Stop ou encore ? D’autres scientifiques veulent au contraire continuer à avancer et ne pas être freinés, comme Yann Le Cun, un des pionniers du domaine officiant aujourd’hui chez Meta. Lors du Paris-Saclay summit qui se tenait le 12 février, celui-ci a balayé d’un revers de la main les risques : « Il ne faut pas avoir peur (…) les bombes nucléaires visent à raser des villes, l’IA vise à rendre les gens plus intelligents et le monde meilleur, la comparaison est ridicule ». Pour lui, une IA open source et diversifiée – pas seulement produite par la Chine et la Silicon Valley – est la garantie pour contrôler des usages mal intentionnés.
Une vision pro business, facilitant les investissements au détriment de la régulation s’est finalement imposée lors de ce sommet, comme l’analysent également France Info ou Mediapart. Ce 11 février, le sommet pour l’action sur l’IA s’est clôt par une déclaration pour « une intelligence artificielle durable et inclusive pour la population et la planète » en demi-teinte, signée par 61 pays dont la Chine et l’Inde mais pas les États-Unis ni le Royaume-Uni. La course ne semble pas prête de s’arrêter.

Un personnage clé

C’est Anne Bouverot qui a ouvert le sommet sur l’IA lundi 10 février. Docteure en informatique et cheffe d’entreprise, elle avait rendu en mars 2024 avec Philippe Aghion (économiste au Collège de France) un rapport intitulé IA, Notre ambition pour la France.

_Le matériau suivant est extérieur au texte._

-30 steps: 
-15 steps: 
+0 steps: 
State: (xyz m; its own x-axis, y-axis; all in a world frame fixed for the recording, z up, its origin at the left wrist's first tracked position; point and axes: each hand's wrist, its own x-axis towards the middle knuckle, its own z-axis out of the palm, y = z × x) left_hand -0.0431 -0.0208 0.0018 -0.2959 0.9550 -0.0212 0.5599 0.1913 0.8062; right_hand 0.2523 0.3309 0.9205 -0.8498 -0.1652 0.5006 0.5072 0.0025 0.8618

Avec 25 recommandations pour (re)dynamiser le secteur et ne pas créer un retard technologique, notamment par rapport aux États-Unis ou la Chine, il avait inspiré les annonces présidentielles du printemps 2024. Au même moment, Anne Bouverot était sollicitée par Emmanuel Macron pour devenir « envoyée spéciale » et organiser le sommet qui vient de se dérouler – pour lequel nous n’avons pas été accrédité. Une organisation au sein de laquelle Mediapart voit un mélange des genres entre public et privé. La scientifique étant également présidente du conseil d’administration de l’ENS-PSL, l’établissement ne pouvait laisser passer l’occasion de mettre sur pied la journée de colloque qui s’est tenue rue d’Ulm mardi 11 février, à laquelle nous avons participé.

* La formulation a été légèrement modifiée lors d’une mise à jour du 17/02/2025.